The syntax is based on the same framework as for the meta, metabias,
metacum, and metatrim commands. The user provides the effect estimate
theta and either its standard error, se, or its variance, var.
Alternatively, the user may provide exp(theta), its confidence interval
(ll, ul), and, optionally, the confidence level. For more details, see
help meta.
Options
by(by_var) displays subgroups according to the value of by_var. The
legend displays the value labels for the levels of by_var if these
are present; otherwise, it displays the value of each level of
by_var.
var and ci indicate that instead of the standard error of theta, the user
supplied the variance of theta or confidence interval for exp(theta).
For more details, see help meta.
noline specifies that pseudo 95% confidence interval lines not be
included in the plot. The default is to include them.
forcenull forces the vertical line at the center of the funnel to be
plotted at the null treatment effect of zero (1 when the treatment
effect is exponentiated). The default is for the line to be plotted
at the value of the fixed-effect summary estimate.
reverse inverts the funnel plot so that larger studies are displayed at
the bottom of the plot with smaller studies at the top. This may
also be achieved by specifying noreverse as part of the
yscale(axis_description) graphics option.
eform exponentiates the treatment effect theta and displays the
horizontal axis (treatment effect) on a log scale. This is useful for
displaying ratio measures, such as odds ratios and risk ratios.
29
egger adds the fitted line corresponding to the regression test for
funnel-plot asymmetry proposed by Egger et al. (1997) and implemented
in metabias. This option may not be combined with the by() option.
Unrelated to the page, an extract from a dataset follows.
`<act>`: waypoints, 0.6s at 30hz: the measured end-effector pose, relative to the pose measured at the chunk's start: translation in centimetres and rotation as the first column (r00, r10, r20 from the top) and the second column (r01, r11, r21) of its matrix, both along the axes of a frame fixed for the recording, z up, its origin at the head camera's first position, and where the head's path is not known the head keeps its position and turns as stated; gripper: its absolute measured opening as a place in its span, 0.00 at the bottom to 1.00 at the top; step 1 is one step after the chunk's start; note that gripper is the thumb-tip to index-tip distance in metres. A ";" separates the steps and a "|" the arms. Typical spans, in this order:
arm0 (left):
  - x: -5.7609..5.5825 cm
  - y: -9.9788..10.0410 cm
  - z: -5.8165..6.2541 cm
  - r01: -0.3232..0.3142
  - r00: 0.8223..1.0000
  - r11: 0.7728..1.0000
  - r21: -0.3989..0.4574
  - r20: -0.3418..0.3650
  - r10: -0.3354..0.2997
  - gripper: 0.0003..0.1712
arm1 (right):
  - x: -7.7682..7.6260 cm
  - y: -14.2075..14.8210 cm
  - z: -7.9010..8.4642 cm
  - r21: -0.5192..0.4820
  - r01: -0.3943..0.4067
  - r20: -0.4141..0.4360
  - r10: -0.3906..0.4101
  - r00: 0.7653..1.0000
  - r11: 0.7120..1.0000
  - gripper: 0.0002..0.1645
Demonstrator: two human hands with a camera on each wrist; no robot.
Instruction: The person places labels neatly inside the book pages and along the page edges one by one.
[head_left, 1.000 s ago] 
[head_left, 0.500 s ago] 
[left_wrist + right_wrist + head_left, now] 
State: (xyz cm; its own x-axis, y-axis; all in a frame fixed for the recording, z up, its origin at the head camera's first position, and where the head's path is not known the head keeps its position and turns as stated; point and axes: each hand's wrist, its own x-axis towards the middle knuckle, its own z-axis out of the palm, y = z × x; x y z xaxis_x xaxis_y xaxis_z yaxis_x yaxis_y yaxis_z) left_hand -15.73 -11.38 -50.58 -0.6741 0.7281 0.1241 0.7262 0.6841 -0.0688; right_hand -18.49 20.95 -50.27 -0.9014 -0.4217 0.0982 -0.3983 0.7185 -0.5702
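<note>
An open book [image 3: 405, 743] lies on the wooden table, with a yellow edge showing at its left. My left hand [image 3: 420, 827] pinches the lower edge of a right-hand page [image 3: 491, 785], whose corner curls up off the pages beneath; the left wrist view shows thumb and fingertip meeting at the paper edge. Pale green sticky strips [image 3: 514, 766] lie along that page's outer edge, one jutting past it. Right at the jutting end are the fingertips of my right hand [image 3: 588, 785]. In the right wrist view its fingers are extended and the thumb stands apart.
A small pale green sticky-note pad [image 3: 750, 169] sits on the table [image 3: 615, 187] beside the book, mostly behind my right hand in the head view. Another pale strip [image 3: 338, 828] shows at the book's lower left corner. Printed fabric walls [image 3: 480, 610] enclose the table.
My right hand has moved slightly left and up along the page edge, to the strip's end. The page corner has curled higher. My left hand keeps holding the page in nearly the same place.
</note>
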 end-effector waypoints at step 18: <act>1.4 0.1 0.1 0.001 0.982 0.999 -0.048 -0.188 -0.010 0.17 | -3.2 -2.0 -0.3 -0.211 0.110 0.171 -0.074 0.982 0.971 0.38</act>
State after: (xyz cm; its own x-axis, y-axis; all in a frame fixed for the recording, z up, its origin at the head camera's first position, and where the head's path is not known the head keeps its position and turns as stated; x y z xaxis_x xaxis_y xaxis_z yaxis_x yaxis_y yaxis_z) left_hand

graph_options can be most of the options allowed by the graph twoway
scatter command, such as marker_label_options. If option egger if
specified, the look of the fitted line can be changed using any of
the connect_options that start with cl*.
Remarks
Funnel plots are simple graphical displays of a measure of study size on
the vertical axis against intervention or treatment effect on the
horizontal axis. The name "funnel plot" is based on the fact that the
precision in the estimation of the underlying intervention or treatment
effect will increase as the size of component studies increases. Results
from small studies will therefore scatter more widely, with the spread
narrowing among larger studies. In the absence of bias, the plot will
resemble a symmetrical inverted funnel.
If there is bias, for example, because smaller studies showing no
statistically significant effects remain unpublished, then such
publication bias will lead to an asymmetrical appearance of the funnel
plot. It should be noted that although funnel plots have traditionally
been used to examine evidence for publication bias, funnel-plot asymmetry
may reflect other types of bias or even result from the true intervention
or treatment effect differing between small and large studies. They
should, thus, be seen as displaying the evidence for "small study
effects" in general rather than publication bias in particular. These
issues are discussed by Egger et al. (1997) and Sterne, Egger, and Davey
Smith (2001).
metafunnel uses the same syntax as other meta-analysis commands, such as
meta, metabias, metainf, and metatrim. The user provides an estimate of
the treatment or intervention effect, theta, together with its associated
standard error se (the default) or variance var, in which case the var
option should be specified. Alternatively, the user provides a risk ratio
or odds ratio (exp(theta), its confidence interval (ll, ul), and,
optionally, the confidence level.
The funnel plots are displayed in line with meta-analytic convention and
the recommendations of Sterne and Egger (2001). The effect of the
treatment or intervention in each study:
The horizontal axis is plotted against the study size, as measured by
the standard error of the treatment or intervention effect.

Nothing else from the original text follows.